• [Assignment] Provide an exact transcription of all the records.

• [Data supplied]
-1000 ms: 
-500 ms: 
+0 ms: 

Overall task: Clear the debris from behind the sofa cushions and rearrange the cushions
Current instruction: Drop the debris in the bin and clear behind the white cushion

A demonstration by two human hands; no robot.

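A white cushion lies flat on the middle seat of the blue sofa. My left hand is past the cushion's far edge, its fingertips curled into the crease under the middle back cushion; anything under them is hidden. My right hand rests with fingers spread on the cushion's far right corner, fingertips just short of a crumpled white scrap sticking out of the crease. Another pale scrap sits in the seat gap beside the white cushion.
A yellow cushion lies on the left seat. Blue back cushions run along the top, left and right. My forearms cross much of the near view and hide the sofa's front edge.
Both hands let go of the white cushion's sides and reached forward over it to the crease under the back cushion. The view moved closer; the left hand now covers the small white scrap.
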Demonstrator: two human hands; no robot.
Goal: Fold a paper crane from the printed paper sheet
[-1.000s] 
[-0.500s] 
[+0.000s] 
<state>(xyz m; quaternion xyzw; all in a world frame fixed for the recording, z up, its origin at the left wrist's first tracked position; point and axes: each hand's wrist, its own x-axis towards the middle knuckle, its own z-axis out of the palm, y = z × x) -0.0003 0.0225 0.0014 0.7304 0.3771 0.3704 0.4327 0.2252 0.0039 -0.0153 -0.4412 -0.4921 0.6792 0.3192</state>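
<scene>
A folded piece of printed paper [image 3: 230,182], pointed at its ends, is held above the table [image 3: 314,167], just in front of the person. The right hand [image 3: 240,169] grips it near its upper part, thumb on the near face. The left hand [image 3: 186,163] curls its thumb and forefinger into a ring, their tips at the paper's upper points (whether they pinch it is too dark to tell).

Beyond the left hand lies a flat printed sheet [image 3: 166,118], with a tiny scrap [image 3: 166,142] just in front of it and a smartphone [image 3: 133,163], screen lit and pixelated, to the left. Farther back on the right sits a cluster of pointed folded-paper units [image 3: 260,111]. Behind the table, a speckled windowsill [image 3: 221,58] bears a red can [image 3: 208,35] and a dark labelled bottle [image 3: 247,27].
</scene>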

• [Written reply]
-1000 ms: 
-500 ms: 
+0 ms: 

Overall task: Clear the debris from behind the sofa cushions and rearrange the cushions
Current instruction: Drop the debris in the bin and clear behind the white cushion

A demonstration by two human hands; no robot.

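A white cushion lies flat on the middle seat of the blue sofa. My left hand is past the cushion's far edge, its fingertips curled into the crease under the middle back cushion; anything under them is hidden. My right hand rests with fingers spread on the cushion's far right corner, fingertips just short of a crumpled white scrap sticking out of the crease. Another pale scrap sits in the seat gap beside the white cushion.
A yellow cushion lies on the left seat. Blue back cushions run along the top, left and right. My forearms cross much of the near view and hide the sofa's front edge.
Both hands let go of the white cushion's sides and reached forward over it to the crease under the back cushion. The view moved closer; the left hand now covers the small white scrap.
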Demonstrator: two human hands; no robot.
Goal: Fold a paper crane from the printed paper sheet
[-1.000s] 
[-0.500s] 
[+0.000s] 
<state>(xyz m; quaternion xyzw; all in a world frame fixed for the recording, z up, its origin at the left wrist's first tracked position; point and axes: each hand's wrist, its own x-axis towards the middle knuckle, its own z-axis out of the palm, y = z × x) -0.0003 0.0225 0.0014 0.7304 0.3771 0.3704 0.4327 0.2252 0.0039 -0.0153 -0.4412 -0.4921 0.6792 0.3192</state>
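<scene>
A folded piece of printed paper [image 3: 230,182], pointed at its ends, is held above the table [image 3: 314,167], just in front of the person. The right hand [image 3: 240,169] grips it near its upper part, thumb on the near face. The left hand [image 3: 186,163] curls its thumb and forefinger into a ring, their tips at the paper's upper points (whether they pinch it is too dark to tell).

Beyond the left hand lies a flat printed sheet [image 3: 166,118], with a tiny scrap [image 3: 166,142] just in front of it and a smartphone [image 3: 133,163], screen lit and pixelated, to the left. Farther back on the right sits a cluster of pointed folded-paper units [image 3: 260,111]. Behind the table, a speckled windowsill [image 3: 221,58] bears a red can [image 3: 208,35] and a dark labelled bottle [image 3: 247,27].
</scene>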

This exercise requires no additional answer.